WHAT IS BEING ASKED: For the word "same", state the number of lines in the data that contain it, and nothing else.

EXTRACTED RECORDS:
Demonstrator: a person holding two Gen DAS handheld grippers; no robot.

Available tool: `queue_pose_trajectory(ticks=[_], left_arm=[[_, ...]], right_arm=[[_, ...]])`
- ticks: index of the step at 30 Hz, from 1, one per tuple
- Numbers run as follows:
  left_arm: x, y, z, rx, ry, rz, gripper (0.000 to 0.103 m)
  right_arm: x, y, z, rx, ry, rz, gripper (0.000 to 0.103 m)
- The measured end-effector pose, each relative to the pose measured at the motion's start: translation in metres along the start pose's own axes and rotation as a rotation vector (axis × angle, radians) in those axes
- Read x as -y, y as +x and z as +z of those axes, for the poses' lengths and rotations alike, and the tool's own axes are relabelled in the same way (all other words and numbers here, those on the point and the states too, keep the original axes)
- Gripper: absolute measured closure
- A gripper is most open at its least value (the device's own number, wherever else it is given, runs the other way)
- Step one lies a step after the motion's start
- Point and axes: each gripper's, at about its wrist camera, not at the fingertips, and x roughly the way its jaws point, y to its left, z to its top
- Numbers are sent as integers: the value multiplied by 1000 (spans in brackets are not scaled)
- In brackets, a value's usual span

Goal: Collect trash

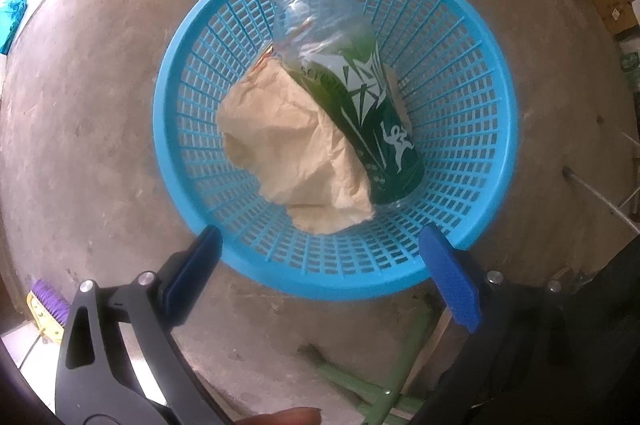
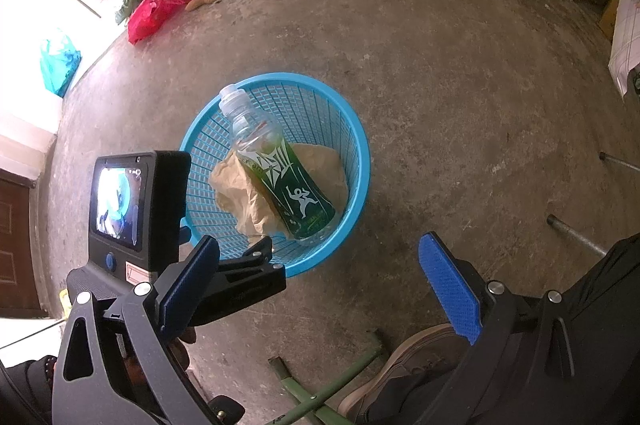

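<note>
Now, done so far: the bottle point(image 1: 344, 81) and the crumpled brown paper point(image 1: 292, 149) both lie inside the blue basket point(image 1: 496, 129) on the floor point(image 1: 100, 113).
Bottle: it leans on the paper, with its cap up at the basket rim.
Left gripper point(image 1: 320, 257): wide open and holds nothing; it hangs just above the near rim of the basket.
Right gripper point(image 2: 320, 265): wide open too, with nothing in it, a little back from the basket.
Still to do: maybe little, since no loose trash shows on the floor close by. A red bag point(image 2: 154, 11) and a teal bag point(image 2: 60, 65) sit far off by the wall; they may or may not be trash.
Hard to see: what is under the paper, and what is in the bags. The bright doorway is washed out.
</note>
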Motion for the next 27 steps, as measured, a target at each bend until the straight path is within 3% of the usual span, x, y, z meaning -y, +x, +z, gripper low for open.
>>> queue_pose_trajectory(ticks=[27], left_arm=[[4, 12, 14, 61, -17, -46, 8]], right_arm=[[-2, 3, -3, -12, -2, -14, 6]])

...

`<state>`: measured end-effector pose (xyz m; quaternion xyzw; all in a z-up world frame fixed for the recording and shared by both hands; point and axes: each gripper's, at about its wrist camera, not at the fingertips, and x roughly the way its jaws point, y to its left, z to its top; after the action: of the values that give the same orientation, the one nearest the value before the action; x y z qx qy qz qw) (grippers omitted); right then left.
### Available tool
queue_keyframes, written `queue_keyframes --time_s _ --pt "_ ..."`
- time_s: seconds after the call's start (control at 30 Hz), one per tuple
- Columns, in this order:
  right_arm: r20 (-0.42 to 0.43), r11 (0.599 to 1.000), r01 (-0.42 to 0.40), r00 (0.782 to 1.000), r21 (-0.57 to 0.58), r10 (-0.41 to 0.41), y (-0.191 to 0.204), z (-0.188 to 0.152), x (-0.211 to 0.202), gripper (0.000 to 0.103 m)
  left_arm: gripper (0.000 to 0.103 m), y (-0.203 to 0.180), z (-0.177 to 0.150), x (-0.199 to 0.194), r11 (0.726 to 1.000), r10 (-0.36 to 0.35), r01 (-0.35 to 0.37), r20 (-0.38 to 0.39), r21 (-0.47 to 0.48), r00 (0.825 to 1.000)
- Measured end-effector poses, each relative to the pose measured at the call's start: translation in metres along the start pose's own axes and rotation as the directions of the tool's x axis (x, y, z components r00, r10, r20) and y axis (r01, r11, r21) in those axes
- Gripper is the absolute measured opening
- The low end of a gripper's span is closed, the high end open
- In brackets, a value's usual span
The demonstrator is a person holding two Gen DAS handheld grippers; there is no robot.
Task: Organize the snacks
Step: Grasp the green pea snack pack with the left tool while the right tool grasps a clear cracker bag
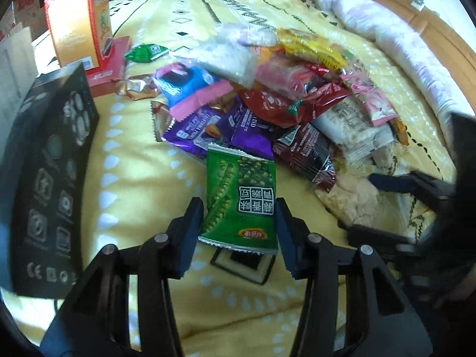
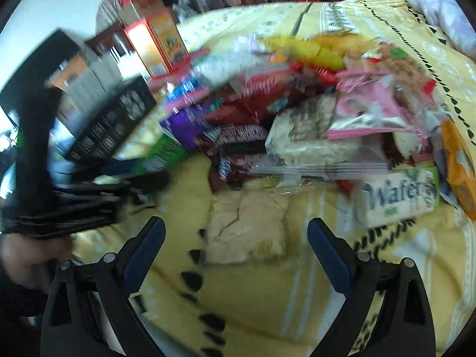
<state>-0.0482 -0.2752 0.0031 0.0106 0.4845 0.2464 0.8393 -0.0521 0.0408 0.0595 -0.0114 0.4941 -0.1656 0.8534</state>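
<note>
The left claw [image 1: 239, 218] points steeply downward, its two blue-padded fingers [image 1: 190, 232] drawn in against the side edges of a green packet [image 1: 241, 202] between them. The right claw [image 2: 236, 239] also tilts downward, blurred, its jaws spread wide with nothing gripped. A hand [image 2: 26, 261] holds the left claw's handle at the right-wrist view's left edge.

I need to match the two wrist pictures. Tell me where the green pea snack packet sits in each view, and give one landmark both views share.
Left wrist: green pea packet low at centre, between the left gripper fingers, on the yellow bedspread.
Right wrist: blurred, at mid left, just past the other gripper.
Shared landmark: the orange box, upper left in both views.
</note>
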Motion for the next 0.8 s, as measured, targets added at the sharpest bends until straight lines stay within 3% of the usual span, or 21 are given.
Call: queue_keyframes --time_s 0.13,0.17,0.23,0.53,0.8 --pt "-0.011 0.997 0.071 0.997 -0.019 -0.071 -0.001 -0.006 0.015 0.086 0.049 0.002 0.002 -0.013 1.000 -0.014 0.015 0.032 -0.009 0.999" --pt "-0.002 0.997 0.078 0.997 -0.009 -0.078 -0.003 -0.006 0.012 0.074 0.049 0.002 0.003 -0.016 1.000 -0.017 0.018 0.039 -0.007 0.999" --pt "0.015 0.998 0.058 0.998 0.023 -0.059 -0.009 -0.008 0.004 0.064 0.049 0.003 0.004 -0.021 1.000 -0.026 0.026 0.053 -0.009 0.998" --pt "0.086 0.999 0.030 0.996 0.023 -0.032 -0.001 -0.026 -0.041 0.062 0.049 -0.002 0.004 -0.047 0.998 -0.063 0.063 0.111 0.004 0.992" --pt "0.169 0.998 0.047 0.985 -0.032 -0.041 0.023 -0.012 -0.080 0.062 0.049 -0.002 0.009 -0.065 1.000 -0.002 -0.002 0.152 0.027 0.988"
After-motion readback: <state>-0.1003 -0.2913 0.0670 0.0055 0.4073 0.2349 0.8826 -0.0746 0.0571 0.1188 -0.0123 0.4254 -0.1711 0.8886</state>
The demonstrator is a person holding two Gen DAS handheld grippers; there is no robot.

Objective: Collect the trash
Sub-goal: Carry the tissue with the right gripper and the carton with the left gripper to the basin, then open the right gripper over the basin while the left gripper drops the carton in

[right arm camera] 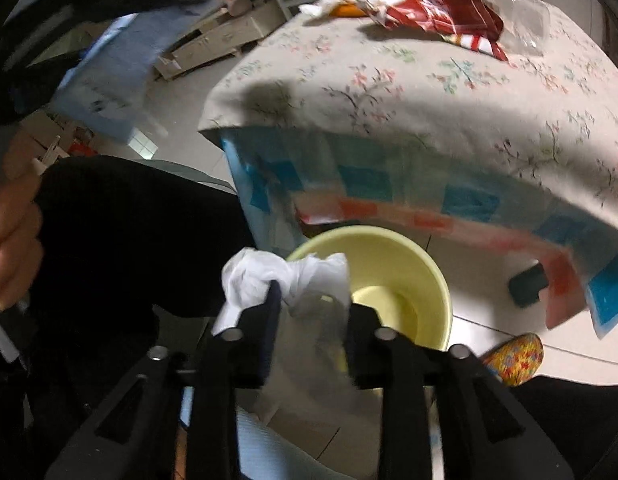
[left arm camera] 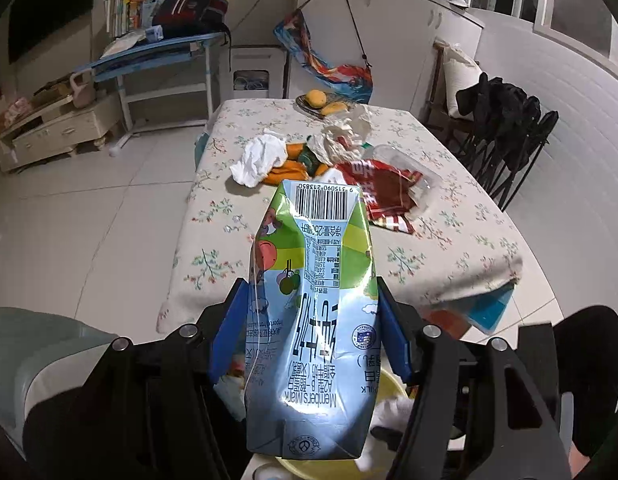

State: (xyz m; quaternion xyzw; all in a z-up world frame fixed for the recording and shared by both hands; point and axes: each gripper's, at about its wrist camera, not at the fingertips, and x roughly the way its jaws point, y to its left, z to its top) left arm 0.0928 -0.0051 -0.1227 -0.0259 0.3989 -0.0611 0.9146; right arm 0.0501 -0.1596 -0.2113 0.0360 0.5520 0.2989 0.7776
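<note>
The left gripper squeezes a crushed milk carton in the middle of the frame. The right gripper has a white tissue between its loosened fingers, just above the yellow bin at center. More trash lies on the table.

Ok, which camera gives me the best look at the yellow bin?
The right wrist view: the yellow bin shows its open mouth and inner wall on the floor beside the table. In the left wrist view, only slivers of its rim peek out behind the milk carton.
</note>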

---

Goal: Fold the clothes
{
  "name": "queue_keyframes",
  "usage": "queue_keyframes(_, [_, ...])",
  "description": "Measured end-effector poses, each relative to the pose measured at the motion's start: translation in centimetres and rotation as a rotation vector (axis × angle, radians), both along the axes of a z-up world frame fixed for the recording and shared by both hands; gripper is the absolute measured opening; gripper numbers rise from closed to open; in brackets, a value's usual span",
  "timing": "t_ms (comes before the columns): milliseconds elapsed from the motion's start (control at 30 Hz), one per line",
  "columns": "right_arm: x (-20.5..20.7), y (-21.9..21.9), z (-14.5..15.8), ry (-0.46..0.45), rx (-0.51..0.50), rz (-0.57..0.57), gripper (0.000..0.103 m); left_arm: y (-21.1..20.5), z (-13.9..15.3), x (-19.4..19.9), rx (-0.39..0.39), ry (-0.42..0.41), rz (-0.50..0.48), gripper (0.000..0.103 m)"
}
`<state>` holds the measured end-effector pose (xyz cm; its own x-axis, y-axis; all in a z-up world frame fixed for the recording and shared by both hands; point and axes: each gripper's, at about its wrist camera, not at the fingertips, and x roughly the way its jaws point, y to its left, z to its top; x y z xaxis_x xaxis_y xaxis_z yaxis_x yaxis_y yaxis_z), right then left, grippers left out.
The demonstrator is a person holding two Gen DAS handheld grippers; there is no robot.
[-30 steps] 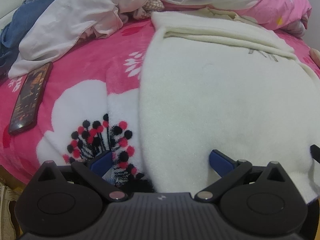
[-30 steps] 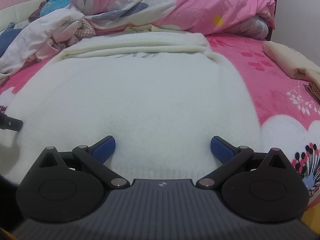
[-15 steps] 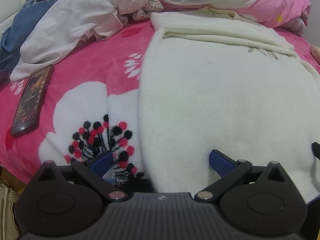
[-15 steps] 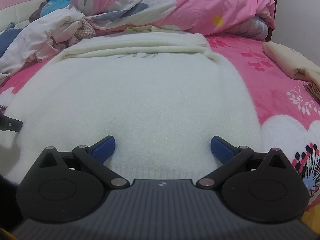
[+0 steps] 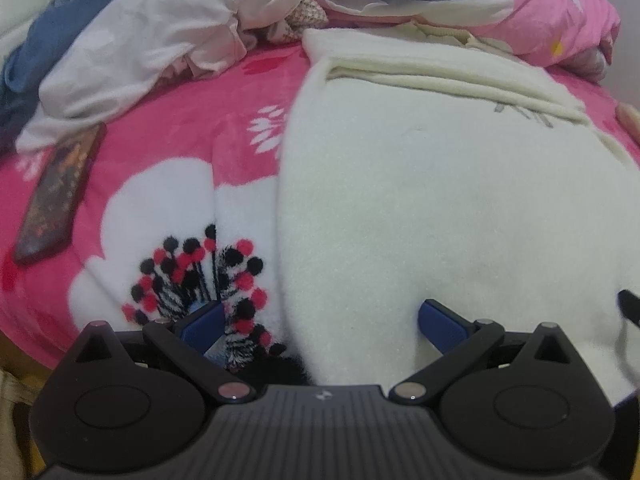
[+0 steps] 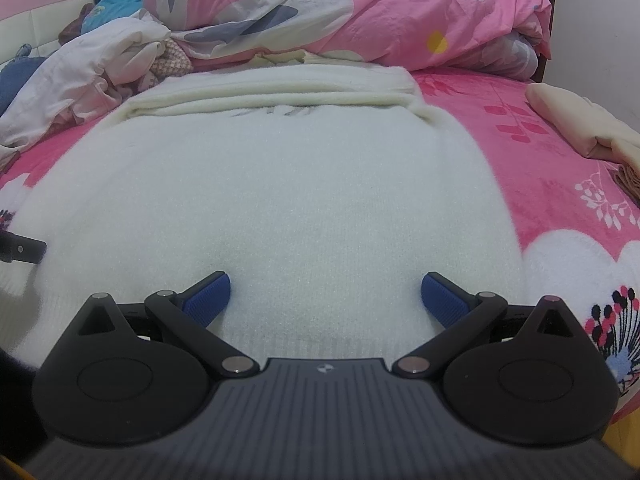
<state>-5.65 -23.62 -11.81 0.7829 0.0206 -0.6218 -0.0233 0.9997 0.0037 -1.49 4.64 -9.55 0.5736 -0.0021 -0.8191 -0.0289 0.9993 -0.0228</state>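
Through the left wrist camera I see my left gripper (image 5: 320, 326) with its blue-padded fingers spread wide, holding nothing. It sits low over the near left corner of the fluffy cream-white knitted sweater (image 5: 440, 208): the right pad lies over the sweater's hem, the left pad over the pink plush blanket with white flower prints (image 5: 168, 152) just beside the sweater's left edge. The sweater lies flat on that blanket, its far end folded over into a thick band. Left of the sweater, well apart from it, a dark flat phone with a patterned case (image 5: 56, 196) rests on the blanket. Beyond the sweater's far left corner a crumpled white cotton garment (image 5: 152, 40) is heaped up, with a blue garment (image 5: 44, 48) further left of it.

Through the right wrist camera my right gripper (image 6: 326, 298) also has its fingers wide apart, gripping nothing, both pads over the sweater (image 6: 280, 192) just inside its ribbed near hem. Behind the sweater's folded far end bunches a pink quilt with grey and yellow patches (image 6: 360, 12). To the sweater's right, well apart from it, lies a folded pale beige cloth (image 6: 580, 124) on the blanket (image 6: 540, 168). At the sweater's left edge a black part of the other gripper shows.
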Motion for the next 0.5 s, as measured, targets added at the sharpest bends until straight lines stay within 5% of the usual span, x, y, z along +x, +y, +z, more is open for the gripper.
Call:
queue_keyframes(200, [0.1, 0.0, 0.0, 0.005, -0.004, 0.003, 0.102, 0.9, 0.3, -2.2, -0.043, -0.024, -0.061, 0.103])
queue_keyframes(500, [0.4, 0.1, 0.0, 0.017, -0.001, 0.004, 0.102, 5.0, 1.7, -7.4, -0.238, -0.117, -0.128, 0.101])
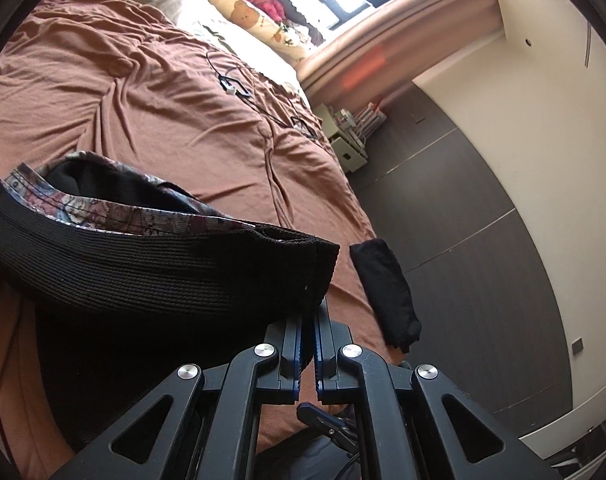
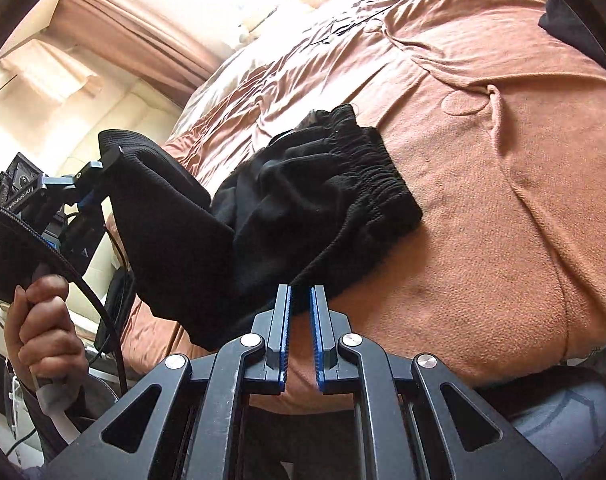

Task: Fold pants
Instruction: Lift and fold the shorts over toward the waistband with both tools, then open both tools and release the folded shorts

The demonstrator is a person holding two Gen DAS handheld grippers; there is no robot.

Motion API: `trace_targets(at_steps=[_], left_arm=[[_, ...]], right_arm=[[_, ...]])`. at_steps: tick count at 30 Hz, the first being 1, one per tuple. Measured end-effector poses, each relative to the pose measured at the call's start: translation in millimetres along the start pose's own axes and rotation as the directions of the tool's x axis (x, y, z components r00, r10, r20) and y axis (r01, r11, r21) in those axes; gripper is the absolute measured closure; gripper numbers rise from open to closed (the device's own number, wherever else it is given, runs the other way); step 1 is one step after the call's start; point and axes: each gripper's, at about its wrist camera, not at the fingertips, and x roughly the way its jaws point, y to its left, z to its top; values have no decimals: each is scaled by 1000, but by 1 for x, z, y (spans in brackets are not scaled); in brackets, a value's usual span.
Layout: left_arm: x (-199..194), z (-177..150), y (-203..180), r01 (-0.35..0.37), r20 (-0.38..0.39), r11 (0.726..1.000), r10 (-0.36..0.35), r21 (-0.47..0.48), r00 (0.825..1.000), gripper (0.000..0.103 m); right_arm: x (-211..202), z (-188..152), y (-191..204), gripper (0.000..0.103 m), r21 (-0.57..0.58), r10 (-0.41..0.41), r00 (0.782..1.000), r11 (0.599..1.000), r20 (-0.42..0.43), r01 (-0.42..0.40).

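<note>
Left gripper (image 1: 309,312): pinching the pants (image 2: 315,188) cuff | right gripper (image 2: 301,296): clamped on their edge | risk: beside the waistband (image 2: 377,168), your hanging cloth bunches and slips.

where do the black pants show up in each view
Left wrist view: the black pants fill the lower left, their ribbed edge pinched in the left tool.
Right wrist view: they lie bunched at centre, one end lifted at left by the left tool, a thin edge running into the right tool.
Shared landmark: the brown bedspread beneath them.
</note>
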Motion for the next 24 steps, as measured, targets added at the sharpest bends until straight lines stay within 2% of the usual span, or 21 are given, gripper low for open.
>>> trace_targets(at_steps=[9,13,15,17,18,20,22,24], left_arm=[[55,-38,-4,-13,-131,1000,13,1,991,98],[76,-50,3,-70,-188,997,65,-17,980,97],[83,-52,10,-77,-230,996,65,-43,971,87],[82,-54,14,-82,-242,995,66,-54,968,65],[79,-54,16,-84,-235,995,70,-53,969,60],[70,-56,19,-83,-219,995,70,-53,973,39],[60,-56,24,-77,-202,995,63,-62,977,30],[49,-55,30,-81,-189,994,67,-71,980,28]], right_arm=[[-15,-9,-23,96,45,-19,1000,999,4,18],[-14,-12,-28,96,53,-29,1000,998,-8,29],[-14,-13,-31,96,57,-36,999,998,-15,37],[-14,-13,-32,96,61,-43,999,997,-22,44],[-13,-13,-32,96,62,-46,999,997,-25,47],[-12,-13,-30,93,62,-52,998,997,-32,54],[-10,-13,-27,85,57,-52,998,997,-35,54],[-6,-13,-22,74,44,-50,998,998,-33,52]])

SOLUTION FOR THIS PROBLEM: 2